WORK ITEM> I would like you to return all of the records exactly as they stand.

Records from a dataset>
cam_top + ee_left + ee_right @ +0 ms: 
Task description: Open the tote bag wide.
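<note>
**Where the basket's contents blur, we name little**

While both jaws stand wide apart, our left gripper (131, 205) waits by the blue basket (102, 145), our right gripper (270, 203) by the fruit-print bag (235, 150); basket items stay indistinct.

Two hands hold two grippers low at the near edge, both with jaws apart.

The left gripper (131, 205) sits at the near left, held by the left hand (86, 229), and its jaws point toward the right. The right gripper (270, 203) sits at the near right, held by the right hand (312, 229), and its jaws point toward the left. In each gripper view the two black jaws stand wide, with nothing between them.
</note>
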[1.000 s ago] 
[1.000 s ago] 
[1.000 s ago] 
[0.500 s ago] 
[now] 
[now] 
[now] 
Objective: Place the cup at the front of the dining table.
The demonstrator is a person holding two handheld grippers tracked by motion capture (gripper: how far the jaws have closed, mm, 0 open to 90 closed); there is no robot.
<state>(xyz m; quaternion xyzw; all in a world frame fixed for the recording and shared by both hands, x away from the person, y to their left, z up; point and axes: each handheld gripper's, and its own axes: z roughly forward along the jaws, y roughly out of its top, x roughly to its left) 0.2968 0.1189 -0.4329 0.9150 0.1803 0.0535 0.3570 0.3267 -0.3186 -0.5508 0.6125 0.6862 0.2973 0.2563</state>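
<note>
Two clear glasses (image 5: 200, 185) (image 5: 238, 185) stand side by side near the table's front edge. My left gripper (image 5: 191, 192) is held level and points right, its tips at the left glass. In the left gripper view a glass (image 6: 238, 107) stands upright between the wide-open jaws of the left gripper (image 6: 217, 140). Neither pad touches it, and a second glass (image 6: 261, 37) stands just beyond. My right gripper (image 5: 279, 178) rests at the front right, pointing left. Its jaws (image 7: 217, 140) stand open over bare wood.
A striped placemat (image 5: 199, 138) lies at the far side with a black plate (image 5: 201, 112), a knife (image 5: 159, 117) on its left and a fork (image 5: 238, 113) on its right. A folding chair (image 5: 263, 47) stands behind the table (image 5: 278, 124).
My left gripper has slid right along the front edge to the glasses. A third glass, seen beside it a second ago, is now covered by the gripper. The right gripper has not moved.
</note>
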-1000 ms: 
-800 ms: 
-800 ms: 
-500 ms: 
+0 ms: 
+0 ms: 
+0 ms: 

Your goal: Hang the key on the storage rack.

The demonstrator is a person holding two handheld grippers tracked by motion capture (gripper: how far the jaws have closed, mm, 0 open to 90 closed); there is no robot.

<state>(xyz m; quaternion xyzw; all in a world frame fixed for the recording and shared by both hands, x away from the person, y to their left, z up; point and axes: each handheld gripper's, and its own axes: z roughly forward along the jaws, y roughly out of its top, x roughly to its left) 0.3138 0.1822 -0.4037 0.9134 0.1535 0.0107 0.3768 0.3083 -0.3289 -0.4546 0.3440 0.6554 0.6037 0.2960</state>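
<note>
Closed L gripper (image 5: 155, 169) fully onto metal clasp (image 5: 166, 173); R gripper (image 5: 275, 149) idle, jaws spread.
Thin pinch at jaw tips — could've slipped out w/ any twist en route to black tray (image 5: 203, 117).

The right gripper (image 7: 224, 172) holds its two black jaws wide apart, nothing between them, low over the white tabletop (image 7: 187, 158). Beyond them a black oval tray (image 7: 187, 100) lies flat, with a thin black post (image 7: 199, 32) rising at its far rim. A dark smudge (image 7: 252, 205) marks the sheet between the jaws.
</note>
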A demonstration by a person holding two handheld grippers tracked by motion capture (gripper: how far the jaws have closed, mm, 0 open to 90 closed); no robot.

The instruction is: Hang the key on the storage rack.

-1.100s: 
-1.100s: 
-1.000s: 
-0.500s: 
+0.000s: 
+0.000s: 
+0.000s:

ANSWER BOX>
cam_top + ee_left + ee_right @ +0 ms: 
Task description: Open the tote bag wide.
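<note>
**Where the basket's contents blur, we name little**

While both jaws stand wide apart, our left gripper (131, 205) waits by the blue basket (102, 145), our right gripper (270, 203) by the fruit-print bag (235, 150); basket items stay indistinct.

Two hands hold two grippers low at the near edge, both with jaws apart.

The left gripper (131, 205) sits at the near left, held by the left hand (86, 229), and its jaws point toward the right. The right gripper (270, 203) sits at the near right, held by the right hand (312, 229), and its jaws point toward the left. In each gripper view the two black jaws stand wide, with nothing between them.
</note>
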[1.000 s ago] 
[1.000 s ago] 
[1.000 s ago] 
[0.500 s ago] 
[now] 
[now] 
[now] 
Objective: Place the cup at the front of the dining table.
The demonstrator is a person holding two handheld grippers tracked by motion capture (gripper: how far the jaws have closed, mm, 0 open to 90 closed); there is no robot.
<state>(xyz m; quaternion xyzw; all in a world frame fixed for the recording and shared by both hands, x away from the person, y to their left, z up; point and axes: each handheld gripper's, and its own axes: z roughly forward along the jaws, y roughly out of its top, x roughly to its left) 0.2968 0.1189 -0.4329 0.9150 0.1803 0.0535 0.3570 0.3267 -0.3186 -0.5508 0.6125 0.6862 0.2973 0.2563</state>
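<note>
Two clear glasses (image 5: 200, 185) (image 5: 238, 185) stand side by side near the table's front edge. My left gripper (image 5: 191, 192) is held level and points right, its tips at the left glass. In the left gripper view a glass (image 6: 238, 107) stands upright between the wide-open jaws of the left gripper (image 6: 217, 140). Neither pad touches it, and a second glass (image 6: 261, 37) stands just beyond. My right gripper (image 5: 279, 178) rests at the front right, pointing left. Its jaws (image 7: 217, 140) stand open over bare wood.
A striped placemat (image 5: 199, 138) lies at the far side with a black plate (image 5: 201, 112), a knife (image 5: 159, 117) on its left and a fork (image 5: 238, 113) on its right. A folding chair (image 5: 263, 47) stands behind the table (image 5: 278, 124).
My left gripper has slid right along the front edge to the glasses. A third glass, seen beside it a second ago, is now covered by the gripper. The right gripper has not moved.
</note>
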-1000 ms: 
-800 ms: 
-800 ms: 
-500 ms: 
+0 ms: 
+0 ms: 
+0 ms: 

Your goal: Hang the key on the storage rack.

The demonstrator is a person holding two handheld grippers tracked by motion capture (gripper: how far the jaws have closed, mm, 0 open to 90 closed); there is no robot.

<state>(xyz m; quaternion xyzw; all in a world frame fixed for the recording and shared by both hands, x away from the person, y to their left, z up; point and axes: each handheld gripper's, and its own axes: z roughly forward along the jaws, y roughly out of its top, x roughly to its left) 0.3138 0.1822 -0.4037 0.9134 0.1535 0.0107 0.3768 0.3083 -0.3289 -0.4546 0.3440 0.6554 0.6037 0.2960</state>
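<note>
Closed L gripper (image 5: 155, 169) fully onto metal clasp (image 5: 166, 173); R gripper (image 5: 275, 149) idle, jaws spread.
Thin pinch at jaw tips — could've slipped out w/ any twist en route to black tray (image 5: 203, 117).

The right gripper (image 7: 224, 172) holds its two black jaws wide apart, nothing between them, low over the white tabletop (image 7: 187, 158). Beyond them a black oval tray (image 7: 187, 100) lies flat, with a thin black post (image 7: 199, 32) rising at its far rim. A dark smudge (image 7: 252, 205) marks the sheet between the jaws.
</note>
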A demonstration by a person holding two handheld grippers tracked by motion capture (gripper: how far the jaws have closed, mm, 0 open to 90 closed); no robot.

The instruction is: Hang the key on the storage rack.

-1.100s: 
-1.100s: 
-1.000s: 
-0.500s: 
+0.000s: 
+0.000s: 
+0.000s:

That covers the exercise completely.